WORK REQUEST
The entries below must be returned exactly as they stand.

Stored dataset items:
★ ★ ★ ★
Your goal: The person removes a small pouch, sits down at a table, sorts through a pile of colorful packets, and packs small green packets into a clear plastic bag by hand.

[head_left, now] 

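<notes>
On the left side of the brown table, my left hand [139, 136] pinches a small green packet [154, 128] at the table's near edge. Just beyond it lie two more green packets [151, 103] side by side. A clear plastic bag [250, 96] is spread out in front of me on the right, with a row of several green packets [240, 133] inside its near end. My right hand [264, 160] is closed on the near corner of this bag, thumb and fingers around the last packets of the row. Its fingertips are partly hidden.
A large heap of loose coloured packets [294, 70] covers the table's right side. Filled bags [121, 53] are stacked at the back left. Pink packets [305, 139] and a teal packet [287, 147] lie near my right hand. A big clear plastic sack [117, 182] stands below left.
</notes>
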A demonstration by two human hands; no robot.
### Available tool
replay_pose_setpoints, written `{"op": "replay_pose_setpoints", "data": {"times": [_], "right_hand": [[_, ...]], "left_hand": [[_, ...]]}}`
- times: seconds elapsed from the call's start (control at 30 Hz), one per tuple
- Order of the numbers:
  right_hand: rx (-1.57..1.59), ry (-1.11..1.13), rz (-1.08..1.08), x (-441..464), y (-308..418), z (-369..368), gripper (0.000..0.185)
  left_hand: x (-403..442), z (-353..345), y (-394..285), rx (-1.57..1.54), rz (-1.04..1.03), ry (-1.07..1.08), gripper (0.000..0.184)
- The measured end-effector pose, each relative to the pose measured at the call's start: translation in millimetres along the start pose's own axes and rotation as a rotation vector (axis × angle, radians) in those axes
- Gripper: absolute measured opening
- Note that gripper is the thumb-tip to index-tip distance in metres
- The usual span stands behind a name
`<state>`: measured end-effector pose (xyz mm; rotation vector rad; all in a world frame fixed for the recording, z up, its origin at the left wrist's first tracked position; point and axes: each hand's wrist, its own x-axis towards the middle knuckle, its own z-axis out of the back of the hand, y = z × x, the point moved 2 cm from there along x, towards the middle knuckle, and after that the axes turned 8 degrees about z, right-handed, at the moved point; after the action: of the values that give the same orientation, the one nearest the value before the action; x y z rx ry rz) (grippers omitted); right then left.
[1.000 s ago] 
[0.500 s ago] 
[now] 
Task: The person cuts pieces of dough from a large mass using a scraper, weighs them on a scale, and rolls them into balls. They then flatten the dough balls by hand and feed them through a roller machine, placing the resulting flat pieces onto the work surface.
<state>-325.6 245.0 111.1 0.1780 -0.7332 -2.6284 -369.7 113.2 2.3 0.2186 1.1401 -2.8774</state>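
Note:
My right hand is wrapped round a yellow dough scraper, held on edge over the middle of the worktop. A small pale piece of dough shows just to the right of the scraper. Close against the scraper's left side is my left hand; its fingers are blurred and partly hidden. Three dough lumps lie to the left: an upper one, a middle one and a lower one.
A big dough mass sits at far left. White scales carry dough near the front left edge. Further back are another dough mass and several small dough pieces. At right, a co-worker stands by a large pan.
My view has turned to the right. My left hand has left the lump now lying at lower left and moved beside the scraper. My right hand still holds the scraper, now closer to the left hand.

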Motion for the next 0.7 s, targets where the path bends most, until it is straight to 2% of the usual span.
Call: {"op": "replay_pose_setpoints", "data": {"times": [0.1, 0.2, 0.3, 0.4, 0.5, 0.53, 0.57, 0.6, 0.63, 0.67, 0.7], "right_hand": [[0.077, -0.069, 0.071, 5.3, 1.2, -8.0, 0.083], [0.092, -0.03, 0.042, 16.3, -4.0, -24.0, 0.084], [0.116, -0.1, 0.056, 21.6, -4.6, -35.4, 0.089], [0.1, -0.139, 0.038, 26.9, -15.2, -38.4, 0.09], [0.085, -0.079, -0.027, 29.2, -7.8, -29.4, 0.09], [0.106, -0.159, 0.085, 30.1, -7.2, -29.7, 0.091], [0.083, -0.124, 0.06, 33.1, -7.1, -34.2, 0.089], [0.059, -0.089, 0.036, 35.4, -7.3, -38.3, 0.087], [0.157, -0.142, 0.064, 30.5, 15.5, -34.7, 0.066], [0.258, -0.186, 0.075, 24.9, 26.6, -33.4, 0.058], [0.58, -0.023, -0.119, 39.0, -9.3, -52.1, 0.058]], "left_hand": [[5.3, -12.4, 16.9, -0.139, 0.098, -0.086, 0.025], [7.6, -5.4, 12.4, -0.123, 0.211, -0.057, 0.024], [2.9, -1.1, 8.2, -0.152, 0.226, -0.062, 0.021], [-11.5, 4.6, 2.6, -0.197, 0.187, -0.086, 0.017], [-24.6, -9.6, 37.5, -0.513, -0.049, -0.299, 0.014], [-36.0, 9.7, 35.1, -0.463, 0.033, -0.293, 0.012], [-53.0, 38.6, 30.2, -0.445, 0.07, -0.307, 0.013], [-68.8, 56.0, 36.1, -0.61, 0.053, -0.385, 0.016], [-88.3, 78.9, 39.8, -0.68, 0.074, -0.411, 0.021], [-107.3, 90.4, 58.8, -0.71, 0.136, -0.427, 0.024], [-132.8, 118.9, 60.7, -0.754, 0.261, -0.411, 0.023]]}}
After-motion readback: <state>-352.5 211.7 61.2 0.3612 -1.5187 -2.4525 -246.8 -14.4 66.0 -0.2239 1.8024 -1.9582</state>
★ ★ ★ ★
RESPONSE TO THIS EXERCISE
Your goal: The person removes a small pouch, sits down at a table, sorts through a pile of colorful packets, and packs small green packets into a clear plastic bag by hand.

[head_left, now] 

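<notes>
On the left side of the brown table, my left hand [139, 136] pinches a small green packet [154, 128] at the table's near edge. Just beyond it lie two more green packets [151, 103] side by side. A clear plastic bag [250, 96] is spread out in front of me on the right, with a row of several green packets [240, 133] inside its near end. My right hand [264, 160] is closed on the near corner of this bag, thumb and fingers around the last packets of the row. Its fingertips are partly hidden.
A large heap of loose coloured packets [294, 70] covers the table's right side. Filled bags [121, 53] are stacked at the back left. Pink packets [305, 139] and a teal packet [287, 147] lie near my right hand. A big clear plastic sack [117, 182] stands below left.
</notes>
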A demonstration by two human hands; no robot.
### Available tool
replay_pose_setpoints, written `{"op": "replay_pose_setpoints", "data": {"times": [_], "right_hand": [[_, ...]], "left_hand": [[_, ...]]}}`
- times: seconds elapsed from the call's start (control at 30 Hz), one per tuple
- Order of the numbers:
  right_hand: rx (-1.57..1.59), ry (-1.11..1.13), rz (-1.08..1.08), x (-441..464), y (-308..418), z (-369..368), gripper (0.000..0.185)
  left_hand: x (-403..442), z (-353..345), y (-394..285), rx (-1.57..1.54), rz (-1.04..1.03), ry (-1.07..1.08), gripper (0.000..0.184)
- The measured end-effector pose, each relative to the pose measured at the call's start: translation in millimetres along the start pose's own axes and rotation as a rotation vector (axis × angle, radians) in those axes
- Gripper: absolute measured opening
- Note that gripper is the thumb-tip to index-tip distance in metres
- The usual span stands behind a name
`<state>`: measured end-effector pose (xyz mm; rotation vector rad; all in a world frame fixed for the recording, z up, its origin at the left wrist's first tracked position; point and axes: each hand's wrist, its own x-axis towards the middle knuckle, its own z-axis out of the back of the hand, y = z × x, the point moved 2 cm from there along x, towards the middle knuckle, and after that the axes turned 8 degrees about z, right-handed, at the moved point; after the action: of the values that give the same orientation, the one nearest the value before the action; x y z rx ry rz) (grippers omitted); right then left.
[1.000 s ago] 
[0.500 s ago] 
[now] 
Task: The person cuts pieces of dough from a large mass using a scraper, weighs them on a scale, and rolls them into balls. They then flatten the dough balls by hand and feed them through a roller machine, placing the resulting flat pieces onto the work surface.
<state>-325.6 245.0 111.1 0.1780 -0.7332 -2.6284 -369.7 113.2 2.3 0.2186 1.1401 -2.8774</state>
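Note:
My right hand is wrapped round a yellow dough scraper, held on edge over the middle of the worktop. A small pale piece of dough shows just to the right of the scraper. Close against the scraper's left side is my left hand; its fingers are blurred and partly hidden. Three dough lumps lie to the left: an upper one, a middle one and a lower one.
A big dough mass sits at far left. White scales carry dough near the front left edge. Further back are another dough mass and several small dough pieces. At right, a co-worker stands by a large pan.
My view has turned to the right. My left hand has left the lump now lying at lower left and moved beside the scraper. My right hand still holds the scraper, now closer to the left hand.
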
Motion for the next 0.7 s, targets where the path bends most, until it is straight to 2% of the usual span.
Call: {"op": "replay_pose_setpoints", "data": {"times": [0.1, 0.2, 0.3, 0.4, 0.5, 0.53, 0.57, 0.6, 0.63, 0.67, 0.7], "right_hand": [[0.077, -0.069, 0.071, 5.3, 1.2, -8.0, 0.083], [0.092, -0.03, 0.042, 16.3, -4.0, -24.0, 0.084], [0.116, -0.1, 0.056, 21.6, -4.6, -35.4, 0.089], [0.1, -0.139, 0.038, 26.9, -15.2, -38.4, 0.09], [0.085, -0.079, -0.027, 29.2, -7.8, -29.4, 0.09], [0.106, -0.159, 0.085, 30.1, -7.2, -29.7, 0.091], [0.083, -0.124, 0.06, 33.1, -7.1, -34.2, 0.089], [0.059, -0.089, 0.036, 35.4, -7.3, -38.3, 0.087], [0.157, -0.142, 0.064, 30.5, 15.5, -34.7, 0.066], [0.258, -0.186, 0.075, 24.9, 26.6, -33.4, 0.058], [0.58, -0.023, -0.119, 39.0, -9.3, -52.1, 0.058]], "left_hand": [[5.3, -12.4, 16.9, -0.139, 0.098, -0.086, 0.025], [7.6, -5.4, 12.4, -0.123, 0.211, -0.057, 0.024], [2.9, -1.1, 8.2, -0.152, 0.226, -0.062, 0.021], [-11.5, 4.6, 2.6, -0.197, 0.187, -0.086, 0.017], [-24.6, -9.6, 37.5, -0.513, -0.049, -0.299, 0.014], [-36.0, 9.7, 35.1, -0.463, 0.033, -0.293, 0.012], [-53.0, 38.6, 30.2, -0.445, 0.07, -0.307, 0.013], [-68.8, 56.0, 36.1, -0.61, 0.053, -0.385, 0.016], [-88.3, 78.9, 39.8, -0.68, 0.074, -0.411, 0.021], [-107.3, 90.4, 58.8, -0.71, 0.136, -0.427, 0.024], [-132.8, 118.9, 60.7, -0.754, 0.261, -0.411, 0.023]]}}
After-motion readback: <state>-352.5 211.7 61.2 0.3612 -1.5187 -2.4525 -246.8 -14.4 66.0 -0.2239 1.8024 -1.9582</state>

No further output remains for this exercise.